Domo Arigato, Sexo Roboto

A female author is predicting sex robots will eventually be as popular as cell phones. Sadly, they’ll be more expensive and less productive.

Sex robots will one day be so important that humans will not be able to live without them, a doll collector has predicted.

The popularity of dolls has soared during the coronavirus pandemic, which forced millions to scrap casual dating or be away from their partners. But their demand could continue to boom even after the crisis as technology boosts their realism.

I mean, these people know pr0n is free and bountiful, right?

In her new book, Sex Robots & Vegan Meat, author Jenny Kleeman speaks to a range of sex robot owners and producers.

Yeah, I could have rode along with this until I found the author wrote a book about vegan meat.

Human, Please Insert Your Fleshy USB

The fine people at Big Sexbot are working on a new skin which will make the robot feel a human’s touch. While this may be fine for the robot, the clammy hands brigade may not appreciate Big Sexbot’s efforts.

SEX robots will soon be able to ‘feel’ a human’s touch with a new ‘smart skin’ making cyber love more realistic.

Great, so I can pay thousands of dollars to disappoint a robot instead of a human now.

The TouchYou is the latest development in sex-related technology that will supposedly make sexual interactions between humans and sex dolls more natural.

Yeah, there’s nothing more natural than short-circuiting your partner when it comes in contact with your… um… goop.

Grinding My Gears

A Finnish “robotics psychologist” – as if that’s a real thing – is claiming sex robots will eventually become sentient, enabling them to reject their owners for a skinnier, more attractive model.

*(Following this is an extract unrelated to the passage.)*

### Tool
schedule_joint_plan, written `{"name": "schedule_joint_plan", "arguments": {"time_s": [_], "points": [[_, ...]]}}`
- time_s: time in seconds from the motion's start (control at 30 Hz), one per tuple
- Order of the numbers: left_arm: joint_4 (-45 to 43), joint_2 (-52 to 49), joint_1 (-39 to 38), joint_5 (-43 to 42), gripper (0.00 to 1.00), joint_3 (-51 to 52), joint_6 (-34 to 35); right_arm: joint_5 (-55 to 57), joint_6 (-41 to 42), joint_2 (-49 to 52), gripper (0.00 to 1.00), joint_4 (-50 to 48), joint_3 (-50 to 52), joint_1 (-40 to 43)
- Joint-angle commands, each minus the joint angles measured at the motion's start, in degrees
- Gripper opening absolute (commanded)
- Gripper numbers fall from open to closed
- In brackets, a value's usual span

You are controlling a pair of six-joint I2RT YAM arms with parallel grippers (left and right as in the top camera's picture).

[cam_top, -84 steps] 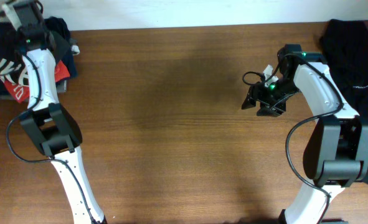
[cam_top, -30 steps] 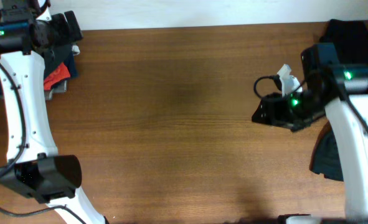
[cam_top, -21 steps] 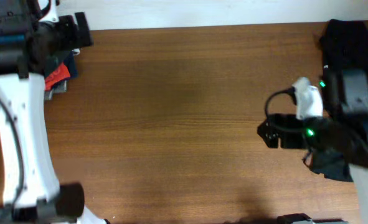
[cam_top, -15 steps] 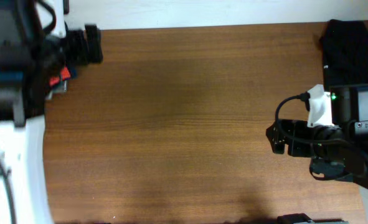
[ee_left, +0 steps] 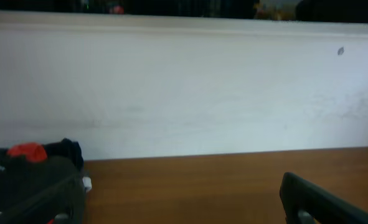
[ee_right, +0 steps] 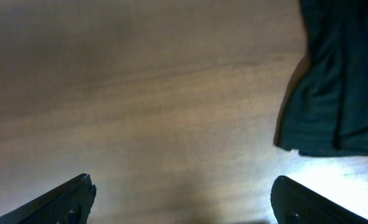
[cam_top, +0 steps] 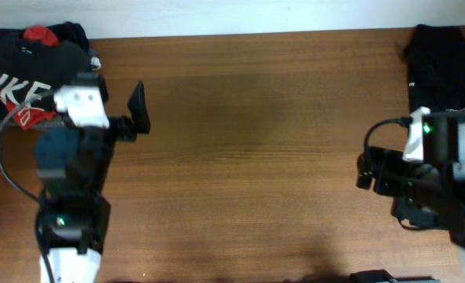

RANDY sexbots will be able to cheat on their partners and hide it from them by lying, a robotics psychologist has claimed. Rebekah Rousi says relationships between humans and sentient robots could become commonplace in the future.

The cognitive scientist from the University of Jyvaskla in Finland, told the Third International Congress on Love and Sex with robots yesterday: “What does it mean for human robot relationships?

“We have to consider if robots will have their own sexual desires and what will motivate these desires. If the end goal is to create autonomous robots that are capable of independent thinking and feeling, the chances of humans maintaining power within these relationships is quite marginal.”

Yeah, I’m not paying thousands of dollars for some robot whore to cheat on me! That happened to me more than enough times in college.

Hi, Robot

A British opinion writer is tackling the major issue of our time: sex robots. Ellen Scott is not really addressing their existence, and its effects, but is instead focusing upon how terrible men are if they ever consummate with one.

Of course having sex with a robot that’s been designed to look and behave like a human is cheating. And if you don’t get why, I’m honestly a little concerned. Cheating is not as simple as ‘this person that is in a committed relationship had full-on sex with someone outside of their relationship’.

Kissing someone else can be cheating. Having deep meaningful chats can be cheating. Spending the night in someone’s bed, snuggling for hours, can be cheating.

Well then, I need to apologize to Mrs. Earp about the deep, meaningful chats I’ve had with female coworkers about why The Empire Strikes Back is the best Star Wars film.

Cheating is about betrayal. And when it comes to banging a sex robot, if you’re keeping it secret, that’s a betrayal.

So by following this broad’s logic, when a guy “flogs the dolphin,” or a woman has a date with her B.O.B. (Battery-Operated Boyfriend), they are effectively cheating. I’m sure this woman is fun to be around.